No supe nunca cuáles eran las adscripciones ideológicas de Pepe y de hecho es un dato poco importante, porque creo que hizo lo que otros no hicieron, trabajar todos los días de su vida de modo silencioso, sin alharacas, sin espectáculo, sin voces que se alzan para ser escuchadas, sin otra recompensa que tener la certeza de hacer lo que se tiene que hacer. Pepe es el símbolo de los héroes anónimos de nuestra nación. Sus ojos claros y penetrantes, su piel blanca casi transparente, se hicieron altiplano y montaña y mundo indígena y tocaron la piel del país que no lo dejó nunca.
Su silueta estilizada era como una figura del Greco, primero con la larga sotana negra que contrastaba más con su semblante, luego con una chompa café oscura de alpaca con motivos andinos. Es así como lo recuerdo ahora. Pepe es parte de la geografía de los hombres que nos sirven de ejemplo y que ratifican que no hay más legitimidad en una nacionalidad que la que se escoge, se transforma en razón de vida y le da sentido a la muerte.
Pepe H., te quedaste en mi memoria, la más intensa, la que marca, la que me construyó como persona en mi adolescencia y en mi primera juventud.
Este será mi primer comentario en un blog, aunque por cierto sigo varios blogs acerca de tecnología, viajes y japón. Pero encuentro este tu articulo y me veo en la obligación de comentar, tuve la oportunidad de conocerlo en mi año de voluntariado, allá en Corpa CETA (La Paz – Ingavi). Ya que como dices, fue un cura muy separado de la «publicidad» y por lo mismo quiero dar testimonio del trabajo silencioso que realizó en el altiplano paceño.

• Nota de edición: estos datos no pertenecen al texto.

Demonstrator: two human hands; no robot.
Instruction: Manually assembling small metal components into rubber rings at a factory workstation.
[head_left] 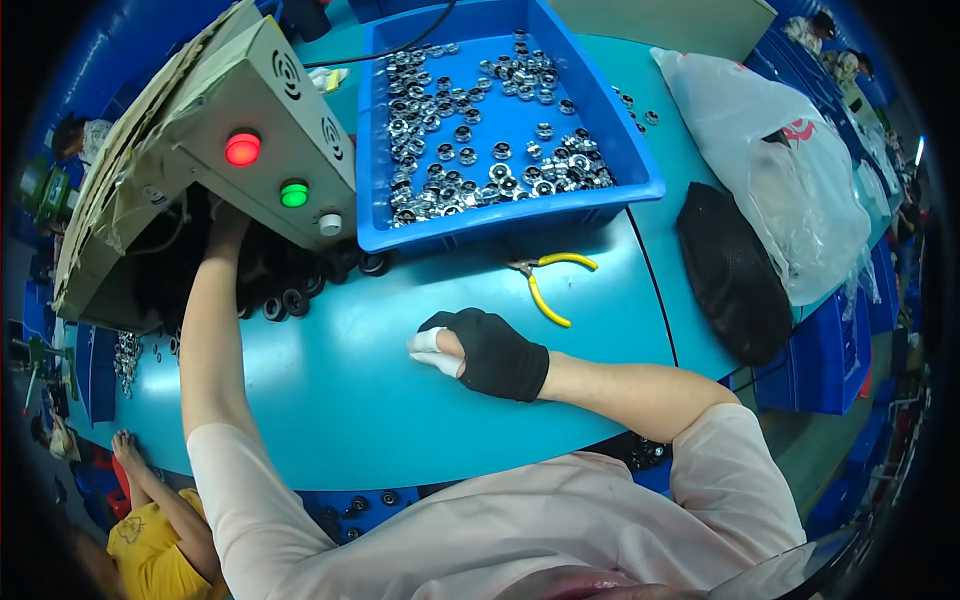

Lo que más recuerdo de él fueron las eucaristías cotidianas y sencillas que se realizaban en el comedor diario de la casa donde vivíamos un grupo de voluntarios y personal de la parroquia de Corpa.
Alfredo Lupe
Alfredo:
Qué grato saber que un hombre como Pepe ha dejado una secuela de ejemplo y una forma de acercarse a un país tan extraordinario como el nuestro. Sólo conociendo su realidad, sólo comprometido con ella, es posible entenderlo de veras.
Pepe lo hizo como profesor primero y como compañero de ruta de los pueblos del altiplano después.
Era un hombre dee fe, fe en Dios y fe en el hombre. Una sin la otra no tienen ningún sentido.